It was reported in the newspaper that the Omicron strain has 30 mutations that have never been seen before, and that conventional vaccines and antibodies may not work. When a person is infected with a virus, antibodies are produced, and when a new virus enters the body, the antibodies attack the virus, recognizing it as foreign.
The current RNA-vaccine, when injected, mass-produces spikes of the virus in the body. So the body is able to recognize the spike as foreign.
In antibody cocktail therapy, a mixture of several antibodies is prescribed so that one of the antibodies binds to the viral spike before it can attach to the person. As a result, they cannot bind to people.
The Omicron strain is said to have mutated this spike so that the body can no longer recognize it as a foreign body.
So, what kind of things do the spike parts bind strongly to anyway?
While searching the Internet, I found the following paper.
Identification of Dietary Molecules as Therapeutic Agents to Combat COVID-19 Using Molecular Docking Studies
It is difficult to see in a table, so please copy and paste it into Excel or something.

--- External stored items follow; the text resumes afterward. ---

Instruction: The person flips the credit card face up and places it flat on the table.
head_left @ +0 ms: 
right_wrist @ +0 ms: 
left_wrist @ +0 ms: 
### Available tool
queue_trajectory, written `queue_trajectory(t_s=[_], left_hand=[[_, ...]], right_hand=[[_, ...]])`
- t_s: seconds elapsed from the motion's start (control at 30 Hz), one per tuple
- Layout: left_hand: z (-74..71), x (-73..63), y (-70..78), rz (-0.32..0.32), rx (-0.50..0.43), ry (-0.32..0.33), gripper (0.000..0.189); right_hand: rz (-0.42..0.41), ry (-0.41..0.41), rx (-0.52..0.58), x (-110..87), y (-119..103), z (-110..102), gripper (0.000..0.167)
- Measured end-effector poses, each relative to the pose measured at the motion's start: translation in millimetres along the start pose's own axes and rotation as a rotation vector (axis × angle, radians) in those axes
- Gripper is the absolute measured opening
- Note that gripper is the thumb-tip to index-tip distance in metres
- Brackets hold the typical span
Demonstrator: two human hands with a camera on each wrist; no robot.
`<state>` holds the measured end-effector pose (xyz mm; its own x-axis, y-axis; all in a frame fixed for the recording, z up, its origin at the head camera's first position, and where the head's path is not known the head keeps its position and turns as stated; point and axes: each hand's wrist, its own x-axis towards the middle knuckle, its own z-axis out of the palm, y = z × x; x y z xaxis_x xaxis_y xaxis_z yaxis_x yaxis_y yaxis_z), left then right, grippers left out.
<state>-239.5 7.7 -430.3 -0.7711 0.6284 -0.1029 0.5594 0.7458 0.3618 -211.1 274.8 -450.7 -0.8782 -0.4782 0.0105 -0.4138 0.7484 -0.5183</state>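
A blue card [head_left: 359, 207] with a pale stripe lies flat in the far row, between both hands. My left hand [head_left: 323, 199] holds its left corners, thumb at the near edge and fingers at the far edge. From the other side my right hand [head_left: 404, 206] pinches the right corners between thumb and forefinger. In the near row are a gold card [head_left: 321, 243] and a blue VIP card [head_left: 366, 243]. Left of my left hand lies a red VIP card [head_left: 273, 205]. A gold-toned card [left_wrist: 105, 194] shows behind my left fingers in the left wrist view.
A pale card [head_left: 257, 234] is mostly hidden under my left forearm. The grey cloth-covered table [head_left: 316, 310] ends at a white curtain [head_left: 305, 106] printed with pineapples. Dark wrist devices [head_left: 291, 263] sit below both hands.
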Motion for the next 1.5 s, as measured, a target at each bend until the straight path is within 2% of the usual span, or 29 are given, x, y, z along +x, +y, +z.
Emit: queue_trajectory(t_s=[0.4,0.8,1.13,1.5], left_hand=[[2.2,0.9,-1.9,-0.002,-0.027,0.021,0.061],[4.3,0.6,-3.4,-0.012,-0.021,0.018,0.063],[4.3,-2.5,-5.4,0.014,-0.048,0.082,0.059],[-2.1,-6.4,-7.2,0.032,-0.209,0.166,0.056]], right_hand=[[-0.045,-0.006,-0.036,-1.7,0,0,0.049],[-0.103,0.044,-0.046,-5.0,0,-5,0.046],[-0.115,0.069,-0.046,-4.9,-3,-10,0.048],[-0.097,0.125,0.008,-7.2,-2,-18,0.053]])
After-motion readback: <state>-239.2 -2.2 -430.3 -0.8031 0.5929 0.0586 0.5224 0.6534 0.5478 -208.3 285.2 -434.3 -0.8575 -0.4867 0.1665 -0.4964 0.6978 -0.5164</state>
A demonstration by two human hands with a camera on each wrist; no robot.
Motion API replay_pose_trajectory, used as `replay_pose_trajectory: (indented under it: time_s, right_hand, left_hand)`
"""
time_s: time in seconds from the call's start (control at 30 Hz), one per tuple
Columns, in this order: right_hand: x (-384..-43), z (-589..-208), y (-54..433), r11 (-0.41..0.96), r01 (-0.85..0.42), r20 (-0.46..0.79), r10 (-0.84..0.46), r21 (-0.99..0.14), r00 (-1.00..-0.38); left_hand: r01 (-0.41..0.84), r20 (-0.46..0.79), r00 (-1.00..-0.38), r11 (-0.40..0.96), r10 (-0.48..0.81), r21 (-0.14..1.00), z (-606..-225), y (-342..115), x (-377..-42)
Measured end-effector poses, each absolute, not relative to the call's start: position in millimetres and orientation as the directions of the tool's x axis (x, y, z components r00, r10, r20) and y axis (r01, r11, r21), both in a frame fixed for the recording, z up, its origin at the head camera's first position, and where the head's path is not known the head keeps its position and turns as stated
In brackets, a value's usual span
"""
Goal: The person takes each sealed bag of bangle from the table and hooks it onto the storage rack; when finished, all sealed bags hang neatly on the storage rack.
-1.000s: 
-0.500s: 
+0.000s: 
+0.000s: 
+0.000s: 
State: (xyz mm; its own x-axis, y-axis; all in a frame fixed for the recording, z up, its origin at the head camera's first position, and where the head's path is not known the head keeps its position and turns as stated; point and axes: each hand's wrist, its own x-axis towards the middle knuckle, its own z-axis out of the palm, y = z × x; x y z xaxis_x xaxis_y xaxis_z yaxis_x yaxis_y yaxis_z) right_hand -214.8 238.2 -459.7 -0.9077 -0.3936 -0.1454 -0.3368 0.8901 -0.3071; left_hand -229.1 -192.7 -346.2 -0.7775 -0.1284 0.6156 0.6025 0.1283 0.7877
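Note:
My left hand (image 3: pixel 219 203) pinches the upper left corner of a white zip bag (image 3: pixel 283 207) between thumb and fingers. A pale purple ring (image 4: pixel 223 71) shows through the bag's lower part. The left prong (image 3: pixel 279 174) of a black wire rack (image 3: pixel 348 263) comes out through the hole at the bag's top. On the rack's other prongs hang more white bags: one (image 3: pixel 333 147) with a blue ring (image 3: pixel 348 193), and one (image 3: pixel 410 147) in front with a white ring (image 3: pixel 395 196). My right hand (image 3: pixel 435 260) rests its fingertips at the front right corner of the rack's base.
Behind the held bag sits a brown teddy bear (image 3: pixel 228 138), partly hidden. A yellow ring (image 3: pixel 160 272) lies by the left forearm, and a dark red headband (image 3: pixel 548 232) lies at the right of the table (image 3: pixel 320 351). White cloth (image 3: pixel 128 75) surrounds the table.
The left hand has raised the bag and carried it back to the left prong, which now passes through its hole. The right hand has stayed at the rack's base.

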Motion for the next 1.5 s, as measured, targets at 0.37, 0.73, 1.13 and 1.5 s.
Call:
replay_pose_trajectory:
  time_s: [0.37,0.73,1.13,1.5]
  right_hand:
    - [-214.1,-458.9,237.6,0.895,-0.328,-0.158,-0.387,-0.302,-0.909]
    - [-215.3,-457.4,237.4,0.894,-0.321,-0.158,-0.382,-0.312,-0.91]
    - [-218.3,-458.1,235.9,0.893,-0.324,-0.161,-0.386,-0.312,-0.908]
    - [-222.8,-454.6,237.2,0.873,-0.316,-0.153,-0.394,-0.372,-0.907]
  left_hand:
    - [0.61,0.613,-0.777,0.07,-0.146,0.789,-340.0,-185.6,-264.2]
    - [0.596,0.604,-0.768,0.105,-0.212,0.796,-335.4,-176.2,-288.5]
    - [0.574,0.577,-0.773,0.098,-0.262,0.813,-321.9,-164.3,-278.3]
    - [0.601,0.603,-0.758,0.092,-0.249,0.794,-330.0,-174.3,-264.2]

The molecular docking energies of compounds in foods and herbs and virus spikes are calculated.
The one that binds most strongly to the spike is the tea ingredient epigallocatechin gallate (EGCG), they say.
This paper is not yet peer-reviewed, and the binding energy is a product of computer science, so it is dangerous to take it all seriously. Nevertheless, if the structure of a compound is given and its binding energy is given, there is no way to avoid analyzing it.
I will calculate the thermodynamic properties from the structural formula of Smiles using the Y-MB function in the HSPiP software, and calculate the topological properties using the RDKit in HSPiP. I am going to use RDKit to calculate the topological properties of the molecule, and then use RDKit to generate the 3D structure of the molecule. And calculate minimal cube. First, find the longest major axis of the molecule. Project each atom on the XY plane with the longest axis on the Z axis, and obtain the smallest cube with the longest one on the Y axis and the thickness on the X axis.
Drag=Rotate, Drag+Shift=Magnify, Drag+Command key or Alt key=Move.
Then, create QSAR equations using HSP, cubes, and RDKit’s Kappa1-3.
Use the nonlinear analysis tool, MIRAI.
I’ll post the data I used for those who want to see it for themselves. The last three compounds will be used for prediction.
There are 17 explanatory variables for 18 data points.
If we are going to analyze the data using the usual multiple regression method, let’s look at the results and see how many predictive values the last compound will have.
Using the method to minimize the absolute error in MIRAI, the result was as follows.
There are a few that are way off, but the others are well on the straight line, and when MAE is specified, the QSAR formula is such that the ones that are off are even further off.
If we use an algorithm that minimizes the squared error in MIRAI, we get a QSAR formula that places everything around a straight line as much as possible.
The binding energy in these cases is stronger for smaller values. From that point of view, MIRAI-RMSE may be a better choice.
However, if there is nonlinearity, a small number of data, and a large number of explanatory variables, I would not limit the possibilities, but look at the results of several different equations and make a comprehensive judgment.
Anyway, once we have these formulas, we can calculate tens of thousands of compounds in the database and extract Kappa1-3 for HSP, cube, and RDKit.
Then I just sort and take out the most effective ones, so it all takes 30 minutes work.
The assumption is that the docking calculations are reasonably correct.
However, let’s consider whether it is better to perform docking calculations for tens of thousands of compounds to find candidates, or to do it all in one hour on a Mac mini.
It would be a much richer life if I could use my spare time for other meaningful things.
This is the kind of DX that can only be done by pirika, who seeks the richness of chemistry in digital technology.